Thermal Management for Testing High-Power IC Devices

May 1, 2003

10 min read

As the transistor density and switching speed of integrated circuits (ICs) increase and the package size decreases, the emerging generation of high-power ICs requires thermal management during testing to ensure accurate results. Thermal management protocols offer different approaches to regulate and control temperature during IC package testing, and the approaches vary in accuracy, stability, temperature range, dynamic response, cost, and environmental and ergonomic factors. These variations make different thermal management approaches more or less viable and effective depending on the specific test application.

The most common approach to thermal management is the use of a heat sink. The choice of material is one of the main factors that affect heat-sink efficiency.

Aluminum’s light weight and low cost make it a widely used material for convection cooling. The highly conductive nature and significant low-spreading resistance of copper enable heat sinks produced from this material to efficiently spread heat along the base. This provides exceptional cooling for hot devices with high power densities. Copper heat sinks can increase heat dissipation from devices with heavy thermal loads by 10% to 20% compared to aluminum heat-sinks, but at an increased cost and weight.

Reducing thermal resistance for heat-sink optimization is becoming a critical task for engineers because of the increasing heat flux in high-performance IC devices.

Air cooling behaves in accordance with the principles of fluid dynamics, and heat-sink resistance can be calculated using the following equation:

R_hs = R_conductive + R_film + R_caloric = (T_{hs base} –T_amb) / P

R_hs = heat-sink thermal resistance
R_conductive = L/(k A) (conduction thermal resistance through the heat sink)
R_film = 1/(h h AN) (convection thermal resistance between the heat sink and the fluid)
R_caloric = 1/(2r cp Q) (caloric thermal resistance due to heating of air as it flows through the heat sink)
T_{hs base} = heat-sink base temperature
T_amb = ambient temperature
L = thickness
h = heat-sink efficiency
N = number of fins
r = liquid density
cp = liquid-specific heat
P = power (watts)

The equation shows that the thermal resistance of a heat sink can be reduced by decreasing one or more of the three component resistances: conductive, film, or caloric. However, the three definitions indicate that the resistance components are inversely proportional to the following parameters: thermal conductivity (k), the area of heat transfer (A), the convection coefficient (h), and the volume of air moving across the heat sink (Q).

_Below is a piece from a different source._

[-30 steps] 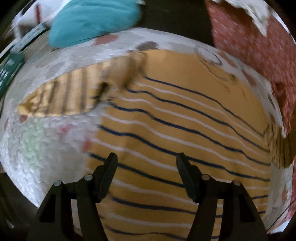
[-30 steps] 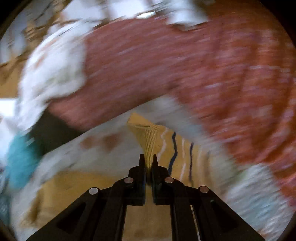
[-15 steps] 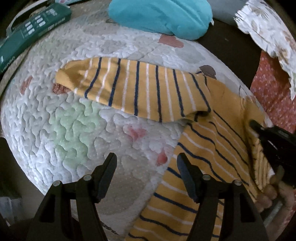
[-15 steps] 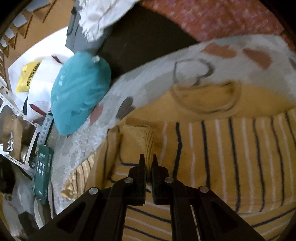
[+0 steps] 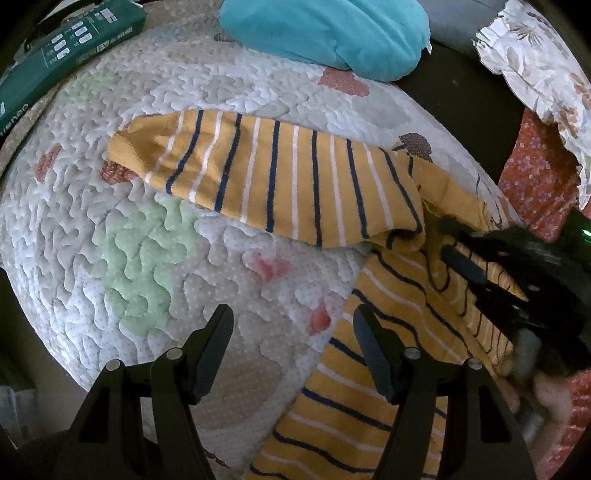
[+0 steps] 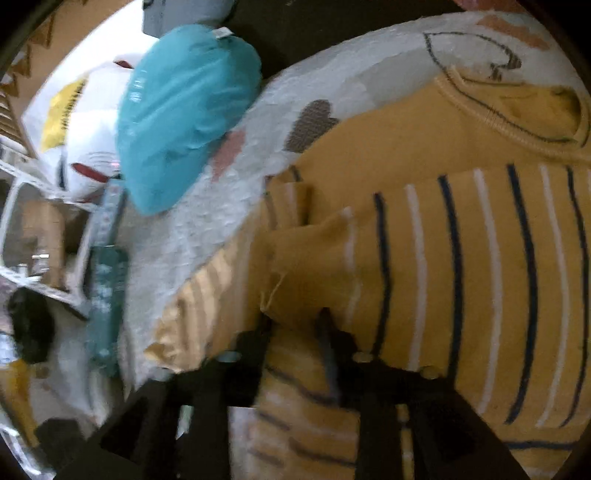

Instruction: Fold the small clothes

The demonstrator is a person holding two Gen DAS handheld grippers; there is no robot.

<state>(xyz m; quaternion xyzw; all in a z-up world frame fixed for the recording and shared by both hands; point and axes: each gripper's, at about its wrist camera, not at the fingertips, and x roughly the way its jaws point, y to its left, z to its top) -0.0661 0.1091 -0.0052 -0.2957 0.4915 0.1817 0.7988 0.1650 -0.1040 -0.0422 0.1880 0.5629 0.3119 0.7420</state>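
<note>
One yellow striped top (image 5: 295, 184), banded in navy and white, lies spread on a quilted white mat (image 5: 147, 258) patterned with pink, green and grey shapes. One sleeve (image 5: 258, 177) reaches out flat across the mat in the left wrist view, while the other sleeve's cuff (image 6: 310, 266) sits folded inward over the striped chest in the right wrist view, with the ribbed neckline (image 6: 517, 122) beyond it. Two handheld grippers work the garment. The left gripper (image 5: 291, 347) hangs over the mat with its jaws spread wide and nothing between them; one finger is over bare quilting, the other over the top's edge. The right gripper (image 6: 295, 328) is blurred, its jaws opening right at the folded cuff; the fabric lies at the tips, but the pads no longer appear to pinch it. Seen from the left wrist camera, that same gripper rests low on the garment, with part of a person's hand (image 5: 546, 384) behind it. One teal cushion (image 5: 325, 29) sits at the mat's far edge, and one dark green box (image 5: 62, 51) bears white printing too small and skewed to read. One floral cloth (image 5: 546, 66) and one red patterned fabric (image 5: 535, 184) lie at the right.
</note>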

For that reason, one or more of these parameters must increase to reduce the thermal resistance of a heat sink. While increasing these parameters appears relatively simple and inexpensive, there are limitations on the extent to which each can be increased for actual test applications. These limitations include factors such as:

Environmental—noise level and vibration.
Construction—installation space, inlet/outlet locations, and component accessibility.
Economic—costs of fabrication and assembly and external power required for supplemental cooling from fans or blowers (Figure 1, see below).

Because of these limitations, passive and active air cooling are proving to be ineffective for many high-power IC test applications.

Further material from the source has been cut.